Activity:
Reproduce word for word the lines between those holding "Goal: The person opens" and "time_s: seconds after", inclusive, and nothing else from the data below.

START The input

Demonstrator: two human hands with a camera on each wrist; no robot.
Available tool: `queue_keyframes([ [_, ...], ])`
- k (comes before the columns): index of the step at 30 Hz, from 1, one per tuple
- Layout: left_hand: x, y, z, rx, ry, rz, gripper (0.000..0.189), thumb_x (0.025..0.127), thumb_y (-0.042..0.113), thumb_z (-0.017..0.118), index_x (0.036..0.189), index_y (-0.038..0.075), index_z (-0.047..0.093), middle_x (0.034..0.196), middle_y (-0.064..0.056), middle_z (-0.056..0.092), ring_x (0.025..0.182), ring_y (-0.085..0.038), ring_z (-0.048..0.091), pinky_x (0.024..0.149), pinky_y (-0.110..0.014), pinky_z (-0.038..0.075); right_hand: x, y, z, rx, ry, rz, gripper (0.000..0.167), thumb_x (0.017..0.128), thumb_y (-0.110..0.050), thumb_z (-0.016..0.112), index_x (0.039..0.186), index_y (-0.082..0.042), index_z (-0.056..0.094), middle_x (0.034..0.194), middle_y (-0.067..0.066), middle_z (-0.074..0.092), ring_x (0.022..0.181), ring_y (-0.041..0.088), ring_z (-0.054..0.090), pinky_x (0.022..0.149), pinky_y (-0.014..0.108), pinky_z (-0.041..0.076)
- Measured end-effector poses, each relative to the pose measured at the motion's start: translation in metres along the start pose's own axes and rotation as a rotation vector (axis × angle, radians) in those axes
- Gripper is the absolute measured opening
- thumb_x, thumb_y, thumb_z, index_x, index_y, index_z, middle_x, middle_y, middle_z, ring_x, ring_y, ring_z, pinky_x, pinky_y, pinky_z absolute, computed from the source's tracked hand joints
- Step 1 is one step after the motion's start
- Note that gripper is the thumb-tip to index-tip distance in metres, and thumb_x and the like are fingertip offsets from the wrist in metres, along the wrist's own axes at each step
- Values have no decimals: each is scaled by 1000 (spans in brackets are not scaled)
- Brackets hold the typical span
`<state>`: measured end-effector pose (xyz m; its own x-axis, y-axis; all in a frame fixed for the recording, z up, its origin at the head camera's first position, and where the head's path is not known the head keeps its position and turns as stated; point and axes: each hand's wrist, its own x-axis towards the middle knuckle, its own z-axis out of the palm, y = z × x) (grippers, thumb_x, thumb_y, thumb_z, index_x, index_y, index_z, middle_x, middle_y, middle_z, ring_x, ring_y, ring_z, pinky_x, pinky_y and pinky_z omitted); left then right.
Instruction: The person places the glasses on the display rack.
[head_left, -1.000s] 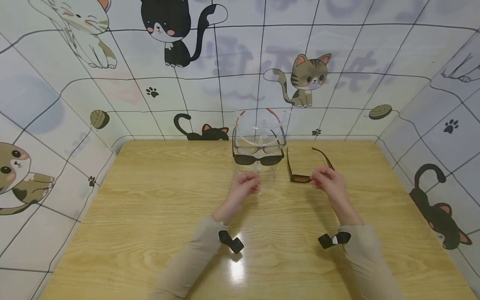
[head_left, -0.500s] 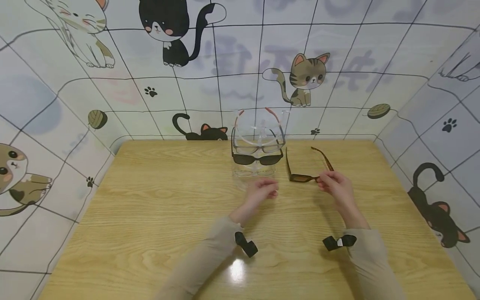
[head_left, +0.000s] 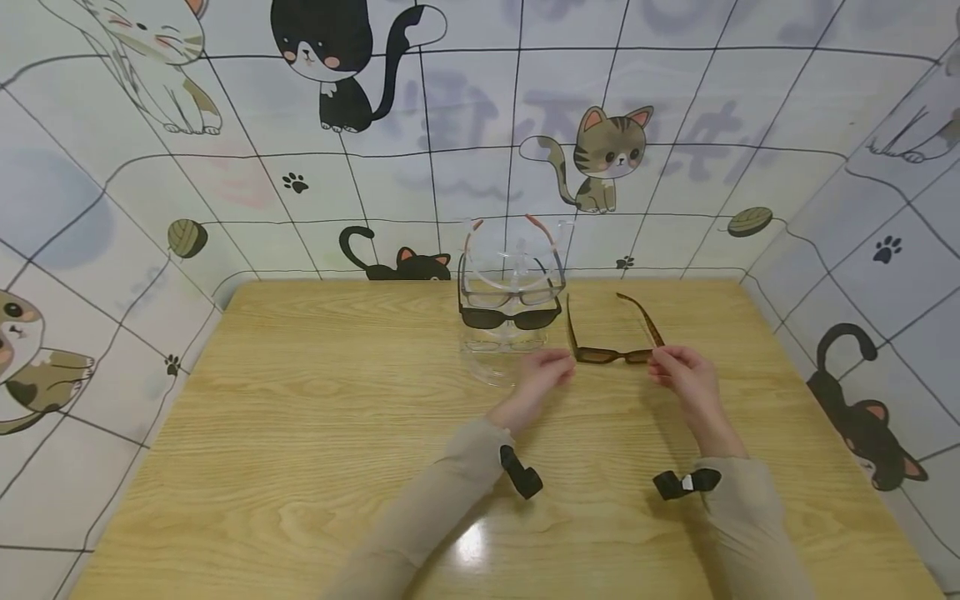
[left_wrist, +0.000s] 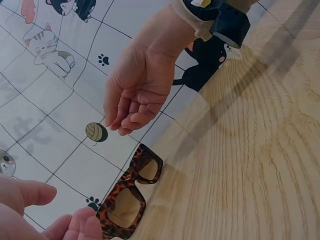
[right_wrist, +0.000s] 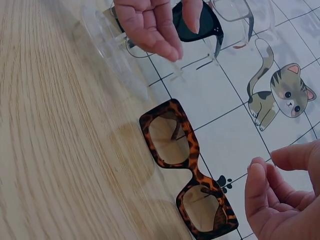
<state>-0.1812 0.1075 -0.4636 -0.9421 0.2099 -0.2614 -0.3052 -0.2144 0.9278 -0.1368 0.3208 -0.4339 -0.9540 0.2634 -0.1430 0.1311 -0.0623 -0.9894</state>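
Note:
Tortoiseshell sunglasses [head_left: 597, 356] with brown lenses stand on the wooden table, their temples unfolded toward the back wall. My left hand [head_left: 534, 383] is near their left front corner, fingers loosely bent. Beside the right lens is my right hand [head_left: 690, 383], its thumb and fingers slightly bent. In the right wrist view, the sunglasses [right_wrist: 194, 167] are apart from both the left hand [right_wrist: 150, 25] and the right hand [right_wrist: 285, 195]. The left wrist view shows my left fingers [left_wrist: 82, 222] close to one lens corner; whether they touch is unclear there. Neither hand holds anything.
Left of the sunglasses, a clear plastic display stand [head_left: 491, 377] bears several glasses, among them black sunglasses [head_left: 483, 318] and a grey-framed pair [head_left: 487, 297]. A cat-printed wall covering [head_left: 480, 183] rises behind the table [head_left: 300, 417] and along both sides.
My left hand has moved right, from in front of the display stand to the left end of the tortoiseshell sunglasses. My right hand has shifted slightly right along their front. The sunglasses stay in place.

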Motion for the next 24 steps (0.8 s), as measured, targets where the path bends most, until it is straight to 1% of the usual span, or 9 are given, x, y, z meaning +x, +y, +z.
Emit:
queue_keyframes([
  [6, 11, -9, 10, 25, 72, -19, 23, 83, 5, 66, 103, -6, 65, 87, -9, 67, 78, -18, 64, 79, -35, 54, 10, 11, -12, -8, 70, -9, 5, 91, -16, 63, 90, -11, 63, 80, -4, 65, 73, 7, 62, 66, 20, 53],
  [10, 13, -11, 14, 63, 115, -28, 27, 82, 7, 68, 106, -4, 64, 91, -10, 67, 82, -21, 64, 78, -34, 54, 13, 12, -17, -47, 110, 9, 11, 90, -20, 64, 95, -11, 63, 85, -6, 61, 80, 6, 60, 72, 21, 53],
  [12, 13, -11, 16, 95, 138, -28, 29, 83, 9, 69, 108, -4, 64, 95, -11, 66, 85, -23, 64, 77, -33, 53, 14, 10, -19, -102, 122, 22, 12, 91, -24, 63, 96, -13, 61, 89, -8, 59, 83, 4, 58, 74, 20, 52],
  [15, 12, -11, 19, 145, 168, -33, 30, 83, 12, 69, 110, -2, 64, 101, -10, 66, 88, -21, 63, 77, -30, 52, 18, 12, -24, -107, 140, 47, 13, 90, -26, 64, 97, -16, 61, 92, -8, 56, 84, 4, 56, 74, 19, 51],
  [16, 12, -11, 20, 156, 179, -35, 31, 83, 13, 69, 110, -1, 65, 101, -9, 65, 89, -20, 63, 77, -30, 52, 19, 13, -24, -139, 147, 55, 13, 91, -27, 62, 98, -17, 60, 94, -8, 55, 84, 3, 55, 74, 19, 50],
  [18, 13, -13, 21, 156, 193, -37, 31, 83, 13, 69, 111, 0, 64, 102, -9, 65, 91, -21, 62, 78, -31, 51, 22, 12, -25, -185, 162, 79, 19, 92, -29, 59, 104, -15, 58, 97, -8, 53, 86, 3, 54, 78, 20, 49],
  [20, 14, -14, 23, 150, 203, -36, 31, 83, 12, 69, 112, 0, 64, 102, -10, 66, 92, -22, 62, 79, -31, 52, 25, 13, -26, -195, 176, 103, 31, 94, -28, 57, 116, -6, 56, 102, -5, 53, 89, 3, 53, 83, 23, 49],
  [22, 16, -16, 24, 141, 209, -35, 32, 84, 12, 68, 113, -1, 63, 102, -11, 66, 94, -23, 62, 80, -32, 52, 27, 11, -26, -250, 157, 121, 44, 95, -31, 52, 128, -1, 48, 107, -3, 51, 92, 3, 52, 87, 25, 47],
  [24, 17, -18, 25, 140, 212, -38, 34, 84, 13, 67, 115, 0, 62, 105, -11, 65, 97, -23, 62, 81, -32, 51, 33, 14, -31, -237, 144, 143, 54, 95, -32, 53, 135, 1, 42, 108, -4, 51, 92, 1, 52, 87, 23, 48],
])
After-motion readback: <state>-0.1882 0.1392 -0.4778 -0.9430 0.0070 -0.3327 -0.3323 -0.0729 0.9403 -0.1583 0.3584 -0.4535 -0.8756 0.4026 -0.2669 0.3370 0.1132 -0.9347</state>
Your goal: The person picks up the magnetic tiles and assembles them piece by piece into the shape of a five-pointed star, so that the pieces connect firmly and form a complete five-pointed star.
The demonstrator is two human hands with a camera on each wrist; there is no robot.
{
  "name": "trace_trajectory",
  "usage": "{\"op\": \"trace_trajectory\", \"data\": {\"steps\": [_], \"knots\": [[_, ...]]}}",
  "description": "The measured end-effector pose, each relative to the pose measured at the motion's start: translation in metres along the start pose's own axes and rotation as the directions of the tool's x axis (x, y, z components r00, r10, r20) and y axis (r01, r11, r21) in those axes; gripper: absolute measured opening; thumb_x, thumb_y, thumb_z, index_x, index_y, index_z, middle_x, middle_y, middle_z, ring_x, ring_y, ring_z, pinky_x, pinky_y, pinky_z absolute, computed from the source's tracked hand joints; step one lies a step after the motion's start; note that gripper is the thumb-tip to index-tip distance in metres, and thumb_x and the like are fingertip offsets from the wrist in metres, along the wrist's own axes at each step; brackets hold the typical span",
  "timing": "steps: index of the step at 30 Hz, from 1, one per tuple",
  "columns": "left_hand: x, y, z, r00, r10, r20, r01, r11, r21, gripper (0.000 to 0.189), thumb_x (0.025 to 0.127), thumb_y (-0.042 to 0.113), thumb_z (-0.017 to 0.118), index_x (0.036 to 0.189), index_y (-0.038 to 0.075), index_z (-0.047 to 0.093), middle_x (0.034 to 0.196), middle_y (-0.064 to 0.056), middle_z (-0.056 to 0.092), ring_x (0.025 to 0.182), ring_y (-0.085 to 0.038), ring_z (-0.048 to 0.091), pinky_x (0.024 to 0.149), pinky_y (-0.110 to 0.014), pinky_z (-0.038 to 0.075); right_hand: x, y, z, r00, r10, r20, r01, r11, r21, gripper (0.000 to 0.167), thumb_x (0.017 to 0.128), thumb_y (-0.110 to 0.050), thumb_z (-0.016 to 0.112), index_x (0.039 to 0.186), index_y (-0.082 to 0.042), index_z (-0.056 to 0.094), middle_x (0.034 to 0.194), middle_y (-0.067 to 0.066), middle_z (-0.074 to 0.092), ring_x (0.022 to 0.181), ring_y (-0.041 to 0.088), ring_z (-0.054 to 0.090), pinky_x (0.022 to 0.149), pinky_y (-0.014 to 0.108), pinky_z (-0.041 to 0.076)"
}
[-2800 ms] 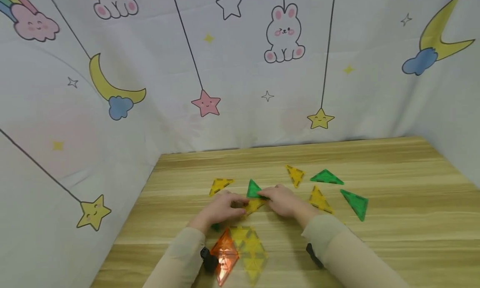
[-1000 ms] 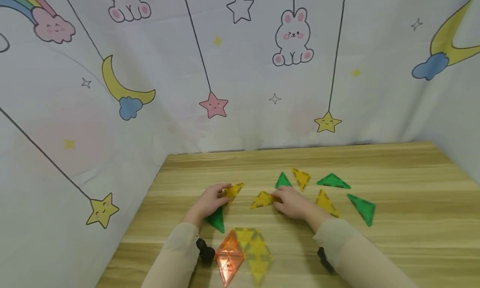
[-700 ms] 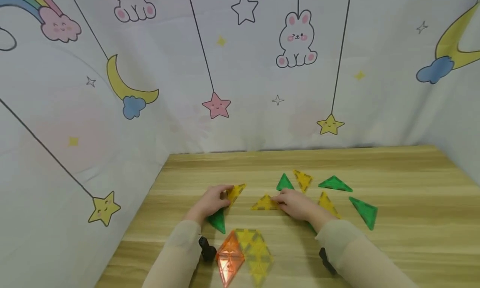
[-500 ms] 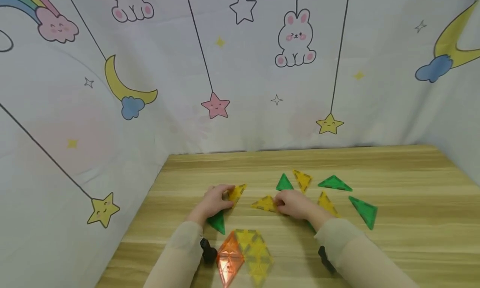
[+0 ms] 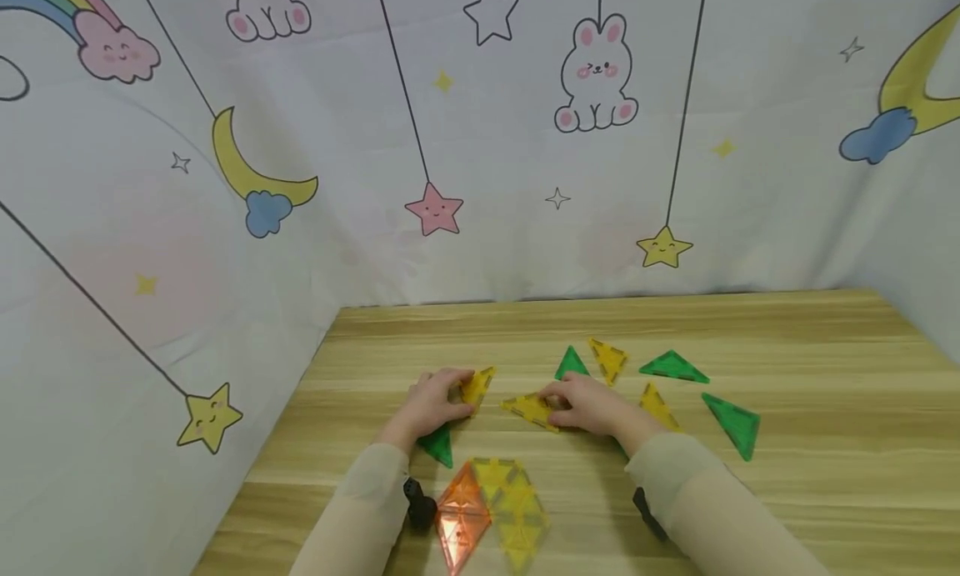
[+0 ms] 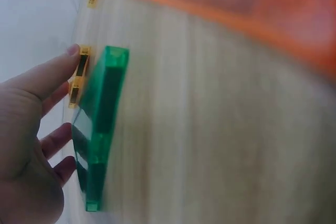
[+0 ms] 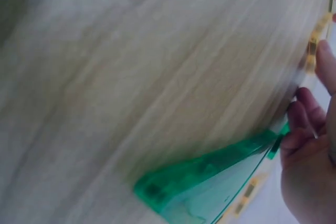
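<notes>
Counted in head view: 4 loose yellow tiles [image 5: 607,361], 5 loose green tiles [image 5: 736,426], 2 orange tiles [image 5: 459,538]. Fingers part open; 1 yellow tile is pinched between thumb and fingertip by the left hand [image 5: 431,406], 1 by the right hand [image 5: 596,408]. 1 green tile [image 6: 101,135], part-covered in head view, is shown end to end in left wrist view.

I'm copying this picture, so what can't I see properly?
Head: part of left yellow tile, behind left grip.
Head: most of one green tile, behind right arm.
Left wrist: orange tile, blurred, cut off at top and right.
Right wrist: near green tile, blurred, cut off at bottom.
</notes>
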State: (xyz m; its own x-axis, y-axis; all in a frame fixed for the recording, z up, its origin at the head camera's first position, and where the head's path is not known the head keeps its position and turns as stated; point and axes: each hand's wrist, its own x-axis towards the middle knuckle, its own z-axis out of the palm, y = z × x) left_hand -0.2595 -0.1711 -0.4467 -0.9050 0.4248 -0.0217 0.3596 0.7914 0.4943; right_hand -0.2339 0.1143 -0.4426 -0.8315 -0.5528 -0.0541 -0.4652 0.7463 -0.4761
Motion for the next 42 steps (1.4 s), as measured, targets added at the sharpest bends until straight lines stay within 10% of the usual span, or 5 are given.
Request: {"op": "trace_trajectory", "data": {"steps": [11,19,42], "knots": [[-0.001,0.005,-0.002,0.998,-0.062,0.028,0.060,0.996,0.072,0.057,0.082,0.036,0.071,0.133,0.017,0.053,0.132,-0.009,0.046,0.113,-0.036,0.042,0.090,-0.054,0.033,0.016,-0.023,0.014,0.978,0.157,-0.137,-0.172,0.979,-0.105,0.040,0.085,-0.040,0.067,0.116,-0.016,0.061,0.099,0.010,0.049,0.086,0.024,0.048,0.075,0.040,0.042],[-0.003,0.003,-0.002,0.997,-0.069,0.026,0.068,0.997,0.043,0.055,0.083,0.036,0.071,0.132,0.019,0.055,0.133,-0.007,0.046,0.116,-0.036,0.041,0.089,-0.054,0.032,0.020,-0.028,0.018,0.980,0.110,-0.164,-0.120,0.991,-0.054,0.039,0.087,-0.029,0.067,0.121,-0.010,0.062,0.124,0.013,0.052,0.112,0.035,0.049,0.093,0.047,0.039],[-0.001,0.002,-0.003,0.994,-0.102,0.031,0.101,0.995,0.003,0.051,0.086,0.035,0.068,0.133,0.021,0.054,0.134,-0.005,0.046,0.118,-0.035,0.038,0.095,-0.053,0.028,0.044,-0.044,0.025,0.960,0.212,-0.183,-0.236,0.964,-0.121,0.055,0.085,-0.044,0.066,0.128,-0.010,0.057,0.123,0.014,0.053,0.112,0.036,0.046,0.094,0.047,0.037]]}}
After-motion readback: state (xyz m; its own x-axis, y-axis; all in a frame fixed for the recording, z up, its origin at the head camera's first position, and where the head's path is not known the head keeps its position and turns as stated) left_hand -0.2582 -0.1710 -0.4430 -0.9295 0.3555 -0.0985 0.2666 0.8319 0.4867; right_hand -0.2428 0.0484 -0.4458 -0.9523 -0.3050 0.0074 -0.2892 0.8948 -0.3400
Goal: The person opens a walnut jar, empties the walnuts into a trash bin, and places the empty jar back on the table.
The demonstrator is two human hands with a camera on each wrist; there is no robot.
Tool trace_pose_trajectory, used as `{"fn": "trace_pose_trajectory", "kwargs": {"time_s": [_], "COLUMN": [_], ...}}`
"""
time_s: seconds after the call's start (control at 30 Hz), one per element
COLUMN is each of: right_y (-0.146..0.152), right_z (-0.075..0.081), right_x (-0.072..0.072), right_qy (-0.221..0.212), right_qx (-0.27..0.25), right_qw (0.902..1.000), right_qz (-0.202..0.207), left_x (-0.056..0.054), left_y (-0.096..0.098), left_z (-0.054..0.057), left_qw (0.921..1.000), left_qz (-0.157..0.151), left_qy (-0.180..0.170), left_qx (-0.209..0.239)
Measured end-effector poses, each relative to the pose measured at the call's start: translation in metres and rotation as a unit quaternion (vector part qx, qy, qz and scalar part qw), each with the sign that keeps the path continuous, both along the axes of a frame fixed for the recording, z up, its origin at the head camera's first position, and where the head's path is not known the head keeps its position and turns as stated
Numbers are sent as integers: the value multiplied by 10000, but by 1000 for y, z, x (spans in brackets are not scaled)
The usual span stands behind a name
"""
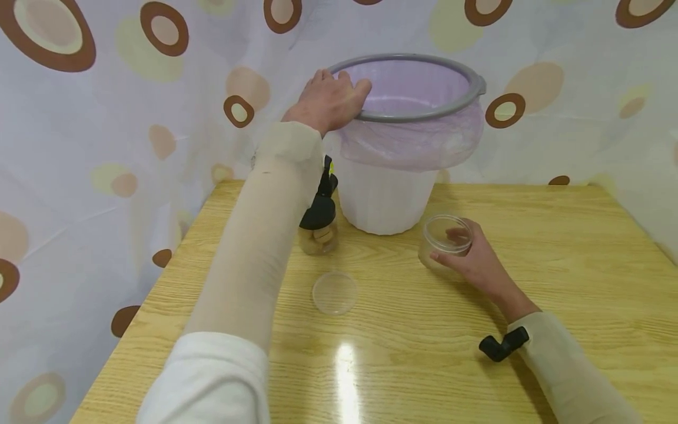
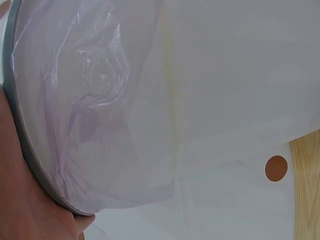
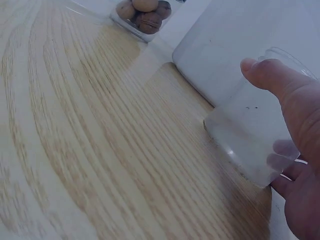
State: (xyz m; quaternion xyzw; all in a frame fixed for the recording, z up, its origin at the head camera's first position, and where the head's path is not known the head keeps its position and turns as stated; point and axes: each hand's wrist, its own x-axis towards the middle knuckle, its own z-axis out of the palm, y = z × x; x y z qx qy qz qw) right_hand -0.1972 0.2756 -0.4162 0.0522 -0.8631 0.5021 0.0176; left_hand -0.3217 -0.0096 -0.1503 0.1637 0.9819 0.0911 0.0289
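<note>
My left hand [image 1: 333, 100] grips the grey rim [image 1: 418, 116] of a white trash bin [image 1: 389, 203] at its left side. A thin purple bag [image 1: 413, 144] lines the bin and folds down over the outside. In the left wrist view, part of the left hand [image 2: 30, 200] lies along the rim, its other fingers hidden. My right hand [image 1: 482, 262] holds a clear plastic jar [image 1: 442, 244], uncapped, between thumb and fingers in front of the bin. Nothing shows inside this jar in the right wrist view. A clear round lid [image 1: 335, 292] lies flat on the table.
Another clear jar [image 3: 135, 31] containing several walnuts [image 3: 147, 21] stands left of the bin, partly behind the left wrist's black camera mount [image 1: 319, 212]. Everything rests on a wooden table [image 1: 413, 359]. A patterned curtain [image 1: 175, 112] hangs behind it and along the left.
</note>
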Motion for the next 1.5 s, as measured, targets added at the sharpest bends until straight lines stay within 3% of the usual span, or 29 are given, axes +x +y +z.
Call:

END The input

Response area:
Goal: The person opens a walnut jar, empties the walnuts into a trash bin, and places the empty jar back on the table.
The demonstrator is two human hands with a camera on each wrist; there is no robot.
Tool trace_pose_trajectory, used as `{"fn": "trace_pose_trajectory", "kwargs": {"time_s": [_], "COLUMN": [_], ...}}`
"""
time_s: seconds after the call's start (control at 30 Hz), one per element

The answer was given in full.